**Required work:** Only one span of the listing below is wanted: the lines from the one with "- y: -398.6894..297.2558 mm" through the one with "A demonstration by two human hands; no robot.", reproduced exactly, both ends kept.

□ □ □

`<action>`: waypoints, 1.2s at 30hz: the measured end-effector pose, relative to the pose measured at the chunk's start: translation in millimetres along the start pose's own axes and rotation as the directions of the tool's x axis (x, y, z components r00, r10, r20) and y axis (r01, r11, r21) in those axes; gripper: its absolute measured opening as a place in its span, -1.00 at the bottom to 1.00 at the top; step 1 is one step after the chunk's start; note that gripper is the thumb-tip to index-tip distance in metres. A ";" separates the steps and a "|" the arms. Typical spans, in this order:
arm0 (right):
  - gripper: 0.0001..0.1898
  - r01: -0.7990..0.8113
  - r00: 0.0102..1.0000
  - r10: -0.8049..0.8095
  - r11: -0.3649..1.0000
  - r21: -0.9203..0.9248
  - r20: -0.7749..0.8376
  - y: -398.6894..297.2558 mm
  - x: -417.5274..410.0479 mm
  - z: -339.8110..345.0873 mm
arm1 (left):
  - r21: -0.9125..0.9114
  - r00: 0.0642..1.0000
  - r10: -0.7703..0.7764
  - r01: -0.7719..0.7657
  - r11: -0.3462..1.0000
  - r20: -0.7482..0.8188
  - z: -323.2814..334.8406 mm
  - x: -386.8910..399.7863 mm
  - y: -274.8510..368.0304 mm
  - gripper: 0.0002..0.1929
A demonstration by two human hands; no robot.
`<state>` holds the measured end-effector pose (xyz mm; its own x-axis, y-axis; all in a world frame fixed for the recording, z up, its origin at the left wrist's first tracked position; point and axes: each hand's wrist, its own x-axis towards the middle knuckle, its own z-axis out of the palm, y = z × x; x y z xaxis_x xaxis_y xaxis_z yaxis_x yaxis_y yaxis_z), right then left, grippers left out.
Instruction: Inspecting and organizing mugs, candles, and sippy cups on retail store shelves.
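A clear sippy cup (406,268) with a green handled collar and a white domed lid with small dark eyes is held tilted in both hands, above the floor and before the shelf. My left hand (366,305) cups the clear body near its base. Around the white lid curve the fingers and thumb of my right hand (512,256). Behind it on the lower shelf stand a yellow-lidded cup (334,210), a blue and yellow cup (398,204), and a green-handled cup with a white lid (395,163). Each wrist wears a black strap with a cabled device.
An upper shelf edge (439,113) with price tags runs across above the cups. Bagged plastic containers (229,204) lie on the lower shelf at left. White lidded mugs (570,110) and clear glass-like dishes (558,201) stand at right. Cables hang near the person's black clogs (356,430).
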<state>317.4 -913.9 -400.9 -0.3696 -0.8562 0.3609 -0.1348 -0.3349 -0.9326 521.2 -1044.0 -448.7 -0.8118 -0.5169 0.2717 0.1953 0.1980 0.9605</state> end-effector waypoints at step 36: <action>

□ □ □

**Task output:**
  - y: -398.6894..297.2558 mm
  - x: -417.5274..410.0479 mm
  - z: -339.8110..345.0873 mm
arm1 (left):
  - r21: -0.9125..0.9114
  - r00: 0.0642..1.0000
  - r10: -0.7703..0.7764
  - r01: -0.7719..0.7657
  - r11: -0.3462..1.0000
  - r20: -0.7482..0.8188
  - z: -323.2814..334.8406 mm
  - x: -386.8910..399.7863 mm
  - y: -274.8510..368.0304 mm
  - gripper: 0.0002..0.1929
A demonstration by two human hands; no robot.

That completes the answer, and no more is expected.